Go through the listing below and output it word for word.

[[ PROVIDED MATERIAL, beginning ]]

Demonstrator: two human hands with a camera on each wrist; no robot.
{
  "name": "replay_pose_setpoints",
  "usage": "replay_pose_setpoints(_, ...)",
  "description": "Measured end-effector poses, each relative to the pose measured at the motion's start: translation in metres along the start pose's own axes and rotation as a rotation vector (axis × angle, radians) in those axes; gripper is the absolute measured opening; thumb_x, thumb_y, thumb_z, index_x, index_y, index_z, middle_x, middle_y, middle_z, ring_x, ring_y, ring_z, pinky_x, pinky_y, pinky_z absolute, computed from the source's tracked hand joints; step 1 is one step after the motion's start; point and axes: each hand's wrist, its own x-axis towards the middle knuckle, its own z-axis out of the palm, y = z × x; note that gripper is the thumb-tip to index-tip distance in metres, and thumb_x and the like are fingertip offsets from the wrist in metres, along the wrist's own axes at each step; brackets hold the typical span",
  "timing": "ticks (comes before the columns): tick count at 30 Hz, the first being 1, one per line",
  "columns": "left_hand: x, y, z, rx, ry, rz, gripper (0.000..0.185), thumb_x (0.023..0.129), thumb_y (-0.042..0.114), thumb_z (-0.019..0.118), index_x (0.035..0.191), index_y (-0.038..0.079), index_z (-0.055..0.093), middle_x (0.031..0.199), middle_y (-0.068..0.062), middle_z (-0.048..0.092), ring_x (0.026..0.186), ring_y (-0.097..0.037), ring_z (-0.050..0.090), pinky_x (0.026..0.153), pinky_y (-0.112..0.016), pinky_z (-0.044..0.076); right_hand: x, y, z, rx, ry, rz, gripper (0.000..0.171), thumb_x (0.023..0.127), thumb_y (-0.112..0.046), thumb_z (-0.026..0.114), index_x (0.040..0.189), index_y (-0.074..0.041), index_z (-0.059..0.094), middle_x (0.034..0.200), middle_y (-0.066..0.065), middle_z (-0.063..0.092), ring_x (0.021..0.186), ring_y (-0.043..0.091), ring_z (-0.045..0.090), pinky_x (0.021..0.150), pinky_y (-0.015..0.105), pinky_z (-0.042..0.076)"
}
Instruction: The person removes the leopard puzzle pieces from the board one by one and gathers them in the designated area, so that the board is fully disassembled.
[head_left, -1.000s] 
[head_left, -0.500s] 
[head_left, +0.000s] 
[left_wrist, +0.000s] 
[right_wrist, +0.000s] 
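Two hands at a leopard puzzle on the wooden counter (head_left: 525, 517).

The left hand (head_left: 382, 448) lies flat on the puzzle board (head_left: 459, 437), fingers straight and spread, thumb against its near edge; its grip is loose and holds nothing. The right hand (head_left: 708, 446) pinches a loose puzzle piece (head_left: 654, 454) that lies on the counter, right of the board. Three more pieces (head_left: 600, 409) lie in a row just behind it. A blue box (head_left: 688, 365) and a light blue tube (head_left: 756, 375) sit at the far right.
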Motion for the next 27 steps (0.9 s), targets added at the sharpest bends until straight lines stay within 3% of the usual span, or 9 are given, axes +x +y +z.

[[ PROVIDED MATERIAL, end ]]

TASK RESPONSE —
Demonstrator: two human hands with a camera on each wrist; no robot.
{
  "name": "replay_pose_setpoints",
  "usage": "replay_pose_setpoints(_, ...)",
  "description": "Measured end-effector poses, each relative to the pose measured at the motion's start: translation in metres along the start pose's own axes and rotation as a rotation vector (axis × angle, radians) in those axes; gripper is the absolute measured opening; thumb_x, thumb_y, thumb_z, index_x, index_y, index_z, middle_x, middle_y, middle_z, ring_x, ring_y, ring_z, pinky_x, pinky_y, pinky_z absolute, computed from the source's tracked hand joints; step 1 is one step after the motion's start; point and axes: each hand's wrist, its own x-axis towards the middle knuckle, its own z-axis out of the palm, y = z × x; note that gripper is the thumb-tip to index-tip distance in metres, and thumb_x and the like are fingertip offsets from the wrist in metres, along the wrist's own axes at each step; brackets hold the typical span",
  "timing": "ticks (comes before the columns): tick count at 30 Hz, the first being 1, one per line",
  "columns": "left_hand: x, y, z, rx, ry, rz, gripper (0.000..0.185), thumb_x (0.023..0.129), thumb_y (-0.042..0.114), thumb_z (-0.019..0.118), index_x (0.035..0.191), index_y (-0.038..0.079), index_z (-0.055..0.093), middle_x (0.031..0.199), middle_y (-0.068..0.062), middle_z (-0.048..0.092), ring_x (0.026..0.186), ring_y (-0.097..0.037), ring_z (-0.050..0.090), pinky_x (0.026..0.153), pinky_y (-0.112..0.016), pinky_z (-0.044..0.076); right_hand: x, y, z, rx, ry, rz, gripper (0.000..0.171), thumb_x (0.023..0.127), thumb_y (-0.112..0.046), thumb_z (-0.026..0.114), index_x (0.040..0.189), index_y (-0.074..0.041), index_z (-0.059..0.094), middle_x (0.034..0.200), middle_y (-0.066..0.065), middle_z (-0.063..0.092), ring_x (0.021..0.186), ring_y (-0.043..0.091), ring_z (-0.045..0.090), pinky_x (0.021..0.150), pinky_y (-0.015..0.105), pinky_z (-0.042..0.076)"
}
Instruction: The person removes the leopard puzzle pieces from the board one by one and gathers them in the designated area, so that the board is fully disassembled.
[head_left, -1.000s] 
[head_left, -0.500s] 
[head_left, +0.000s] 
[left_wrist, +0.000s] 
[right_wrist, +0.000s] 
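Two hands at a leopard puzzle on the wooden counter (head_left: 525, 517).

The left hand (head_left: 382, 448) lies flat on the puzzle board (head_left: 459, 437), fingers straight and spread, thumb against its near edge; its grip is loose and holds nothing. The right hand (head_left: 708, 446) pinches a loose puzzle piece (head_left: 654, 454) that lies on the counter, right of the board. Three more pieces (head_left: 600, 409) lie in a row just behind it. A blue box (head_left: 688, 365) and a light blue tube (head_left: 756, 375) sit at the far right.
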Motion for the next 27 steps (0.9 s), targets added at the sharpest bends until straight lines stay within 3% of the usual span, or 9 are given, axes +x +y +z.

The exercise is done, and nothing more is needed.